* _Collected data_
=== Section Start ===
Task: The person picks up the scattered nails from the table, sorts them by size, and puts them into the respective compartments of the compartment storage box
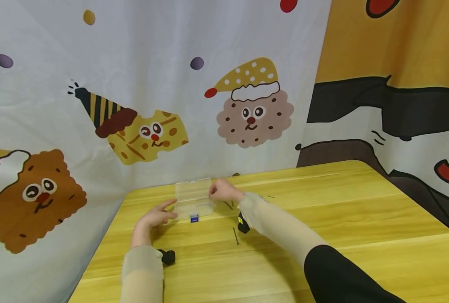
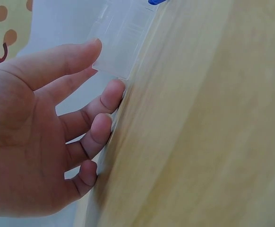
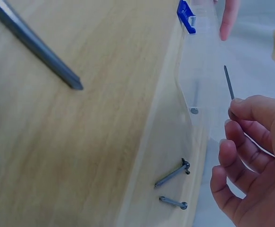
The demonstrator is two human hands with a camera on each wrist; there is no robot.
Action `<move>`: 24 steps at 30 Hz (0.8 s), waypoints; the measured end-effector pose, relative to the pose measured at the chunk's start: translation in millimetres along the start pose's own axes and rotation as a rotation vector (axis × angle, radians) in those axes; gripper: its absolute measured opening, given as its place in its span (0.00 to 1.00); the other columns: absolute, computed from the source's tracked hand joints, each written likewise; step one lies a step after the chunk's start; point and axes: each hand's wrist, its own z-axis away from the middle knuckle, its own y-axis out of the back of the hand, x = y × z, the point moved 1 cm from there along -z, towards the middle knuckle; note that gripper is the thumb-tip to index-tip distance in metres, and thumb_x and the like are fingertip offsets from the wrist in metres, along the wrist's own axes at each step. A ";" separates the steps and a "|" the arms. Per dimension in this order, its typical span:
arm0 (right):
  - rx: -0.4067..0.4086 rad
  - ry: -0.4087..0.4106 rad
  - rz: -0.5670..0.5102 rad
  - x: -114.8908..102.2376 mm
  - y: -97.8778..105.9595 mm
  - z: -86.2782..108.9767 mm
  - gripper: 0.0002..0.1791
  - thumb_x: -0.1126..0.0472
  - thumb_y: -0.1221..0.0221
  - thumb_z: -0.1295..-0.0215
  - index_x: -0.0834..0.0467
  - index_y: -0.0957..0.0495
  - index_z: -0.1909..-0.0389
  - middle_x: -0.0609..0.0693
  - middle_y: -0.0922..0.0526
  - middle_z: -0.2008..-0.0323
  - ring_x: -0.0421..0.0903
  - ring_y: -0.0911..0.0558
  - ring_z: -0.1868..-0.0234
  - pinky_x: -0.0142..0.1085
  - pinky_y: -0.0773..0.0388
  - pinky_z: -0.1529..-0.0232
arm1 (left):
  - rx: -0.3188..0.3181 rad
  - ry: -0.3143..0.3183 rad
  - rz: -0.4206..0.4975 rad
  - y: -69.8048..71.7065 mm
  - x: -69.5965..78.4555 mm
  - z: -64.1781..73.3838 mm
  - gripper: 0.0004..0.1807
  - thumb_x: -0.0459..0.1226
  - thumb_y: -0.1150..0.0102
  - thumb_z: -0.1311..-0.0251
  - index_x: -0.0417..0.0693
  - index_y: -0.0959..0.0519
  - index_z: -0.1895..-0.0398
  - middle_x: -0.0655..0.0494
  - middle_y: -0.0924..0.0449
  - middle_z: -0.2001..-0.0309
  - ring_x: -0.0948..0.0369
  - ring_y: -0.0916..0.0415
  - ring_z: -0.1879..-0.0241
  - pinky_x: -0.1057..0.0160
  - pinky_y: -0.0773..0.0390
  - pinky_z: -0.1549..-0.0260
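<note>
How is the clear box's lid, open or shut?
Open: in the head view the lid is tipped back behind the base, with the blue clip at the base's front.

One left hand [image 1: 155, 216], one right hand [image 1: 224, 191], one clear box [image 1: 192, 190], one blue latch [image 1: 194, 218], at least four nails [image 3: 38, 45] showed, two wrist cameras [image 1: 168, 257], one table [image 1: 323, 202], three cartoon snacks [image 1: 252, 120]

I wear cream sleeves [image 1: 143, 273], the right one black higher up, with a dark grey nail [image 3: 229, 84], a clear box [image 1: 192, 189] with a blue latch [image 1: 194, 218] and a yellow table [image 1: 205, 277] streaked in wood grain. The white curtain [image 1: 152, 50] is dotted purple, red and yellow and bears a brown biscuit [image 1: 43, 214], a yellow cheese [image 1: 146, 145] in a black-and-yellow striped hat [image 1: 105, 108] and a pinkish biscuit [image 1: 251, 134] in a white-spotted yellow cap [image 1: 247, 75].
</note>
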 end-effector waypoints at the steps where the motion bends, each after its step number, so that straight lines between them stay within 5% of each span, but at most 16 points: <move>1: 0.000 0.003 0.009 -0.1 -0.7 0.1 0.06 0.66 0.39 0.38 0.61 0.14 0.65 0.47 0.16 0.69 0.39 0.24 0.74 0.31 0.24 0.67 | 0.000 0.003 0.001 -0.4 -0.1 0.0 0.38 0.41 0.40 0.36 0.49 0.44 0.24 0.32 0.38 0.34 0.48 0.28 0.52 0.49 0.30 0.51; 7: -0.017 -0.018 0.031 2.4 -5.2 -1.1 0.05 0.64 0.38 0.37 0.58 0.15 0.65 0.45 0.16 0.68 0.38 0.23 0.72 0.30 0.23 0.66 | 0.000 0.011 -0.010 -0.7 0.2 -0.9 0.39 0.42 0.39 0.36 0.50 0.44 0.24 0.32 0.37 0.34 0.44 0.28 0.48 0.43 0.32 0.46; 16: -0.041 -0.026 0.012 3.2 -6.5 -2.1 0.05 0.65 0.39 0.36 0.57 0.15 0.66 0.46 0.16 0.68 0.39 0.22 0.71 0.30 0.23 0.66 | -0.005 0.015 0.025 -2.1 -0.7 -3.1 0.38 0.40 0.41 0.35 0.49 0.45 0.24 0.32 0.36 0.35 0.50 0.29 0.55 0.52 0.31 0.54; 24: -0.054 -0.025 0.009 1.2 -3.5 -1.0 0.06 0.64 0.38 0.36 0.59 0.14 0.61 0.46 0.15 0.64 0.39 0.20 0.65 0.31 0.22 0.62 | -0.001 0.009 0.027 -1.7 -1.9 -3.5 0.39 0.41 0.39 0.36 0.49 0.44 0.24 0.31 0.40 0.32 0.48 0.28 0.51 0.50 0.29 0.51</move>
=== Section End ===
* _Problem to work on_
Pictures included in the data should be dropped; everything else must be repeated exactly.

* _Result of the task_
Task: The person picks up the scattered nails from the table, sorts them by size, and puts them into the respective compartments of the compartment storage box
The demonstrator is two human hands with a camera on each wrist; there is no robot.
Action `<move>`: 24 steps at 30 Hz (0.8 s), waypoints; the measured end-effector pose, relative to the pose measured at the chunk's start: translation in millimetres along the start pose's own axes and rotation as a rotation vector (axis × angle, radians) in those axes; gripper: its absolute measured opening, given as its place in its span (0.00 to 1.00); the other columns: absolute, computed from the source's tracked hand joints, each written likewise; step one lies a step after the chunk's start; point and axes: each hand's wrist, its own z-axis away from the middle knuckle, its own y-axis out of the back of the hand, x = y × z, the point moved 1 cm from there along -z, towards the middle knuckle; note that gripper is the thumb-tip to index-tip distance in metres, and thumb_x and the like are fingertip offsets from the wrist in metres, along the wrist's own axes at each step. A ";" separates the steps and a "|" the arms. Per dimension in this order, its typical span:
arm0 (right):
  - rx: -0.4067..0.4086 rad
  - ry: -0.4087..0.4106 rad
  - rz: -0.5670..0.5102 rad
  - x: -114.8908..102.2376 mm
  - y: -97.8778..105.9595 mm
  - z: -86.2782..108.9767 mm
  - gripper: 0.0002..0.1791
  - thumb_x: -0.1126..0.0472
  - thumb_y: -0.1221..0.0221
  - thumb_z: -0.1295..-0.0215
  - index_x: -0.0834..0.0467
  - index_y: -0.0957..0.0495
  - index_z: -0.1909..-0.0389
  - middle_x: -0.0609..0.0693
  - middle_y: -0.0922..0.0526
  - middle_z: -0.2008..-0.0323
  - ring_x: -0.0421..0.0903
  - ring_y: -0.0911..0.0558
  - ring_z: -0.1868..-0.0234
  - pinky_x: -0.0142..0.1085
  - pinky_y: -0.0773..0.0388
  - pinky_z: -0.1529..-0.0232
arm1 (left):
  - rx: -0.3188..0.3181 rad
  - ry: -0.3143..0.3183 rad
  - rz: -0.4206..0.4975 rad
  - y: -69.8048..71.7065 mm
  - x: -69.5965..78.4555 mm
  - z: -64.1781..73.3838 mm
  - gripper: 0.0004..0.1807
  - thumb_x: -0.0459..0.1226
  - thumb_y: -0.1150..0.0102
  - thumb_z: -0.1311..-0.0251
  - index_x: -0.0417..0.0693
  - index_y: -0.0959..0.0519
  - index_z: -0.1895..-0.0398
  - middle_x: -0.0655..0.0494
  - middle_y: -0.0924..0.0449
  - middle_z: -0.2001..-0.0309
  - ring_x: -0.0948..0.0369
  - ring_y: -0.0916..0.0415
  - ring_z: -0.1879..-0.0241
  - pinky_x: -0.1057..0.0160
  - pinky_y: -0.0773..0.0390
  - pinky_z: -0.1549..-0.0260
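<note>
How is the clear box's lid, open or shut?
Open: in the head view the lid is tipped back behind the base, with the blue clip at the base's front.

One left hand [image 1: 155, 216], one right hand [image 1: 224, 191], one clear box [image 1: 192, 190], one blue latch [image 1: 194, 218], at least four nails [image 3: 38, 45] showed, two wrist cameras [image 1: 168, 257], one table [image 1: 323, 202], three cartoon snacks [image 1: 252, 120]

I wear cream sleeves [image 1: 143, 273], the right one black higher up, with a dark grey nail [image 3: 229, 84], a clear box [image 1: 192, 189] with a blue latch [image 1: 194, 218] and a yellow table [image 1: 205, 277] streaked in wood grain. The white curtain [image 1: 152, 50] is dotted purple, red and yellow and bears a brown biscuit [image 1: 43, 214], a yellow cheese [image 1: 146, 145] in a black-and-yellow striped hat [image 1: 105, 108] and a pinkish biscuit [image 1: 251, 134] in a white-spotted yellow cap [image 1: 247, 75].
</note>
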 end-effector waypoints at the steps where the motion bends, each after its step number, so that straight lines between them stay within 5% of each span, but at most 16 points: <move>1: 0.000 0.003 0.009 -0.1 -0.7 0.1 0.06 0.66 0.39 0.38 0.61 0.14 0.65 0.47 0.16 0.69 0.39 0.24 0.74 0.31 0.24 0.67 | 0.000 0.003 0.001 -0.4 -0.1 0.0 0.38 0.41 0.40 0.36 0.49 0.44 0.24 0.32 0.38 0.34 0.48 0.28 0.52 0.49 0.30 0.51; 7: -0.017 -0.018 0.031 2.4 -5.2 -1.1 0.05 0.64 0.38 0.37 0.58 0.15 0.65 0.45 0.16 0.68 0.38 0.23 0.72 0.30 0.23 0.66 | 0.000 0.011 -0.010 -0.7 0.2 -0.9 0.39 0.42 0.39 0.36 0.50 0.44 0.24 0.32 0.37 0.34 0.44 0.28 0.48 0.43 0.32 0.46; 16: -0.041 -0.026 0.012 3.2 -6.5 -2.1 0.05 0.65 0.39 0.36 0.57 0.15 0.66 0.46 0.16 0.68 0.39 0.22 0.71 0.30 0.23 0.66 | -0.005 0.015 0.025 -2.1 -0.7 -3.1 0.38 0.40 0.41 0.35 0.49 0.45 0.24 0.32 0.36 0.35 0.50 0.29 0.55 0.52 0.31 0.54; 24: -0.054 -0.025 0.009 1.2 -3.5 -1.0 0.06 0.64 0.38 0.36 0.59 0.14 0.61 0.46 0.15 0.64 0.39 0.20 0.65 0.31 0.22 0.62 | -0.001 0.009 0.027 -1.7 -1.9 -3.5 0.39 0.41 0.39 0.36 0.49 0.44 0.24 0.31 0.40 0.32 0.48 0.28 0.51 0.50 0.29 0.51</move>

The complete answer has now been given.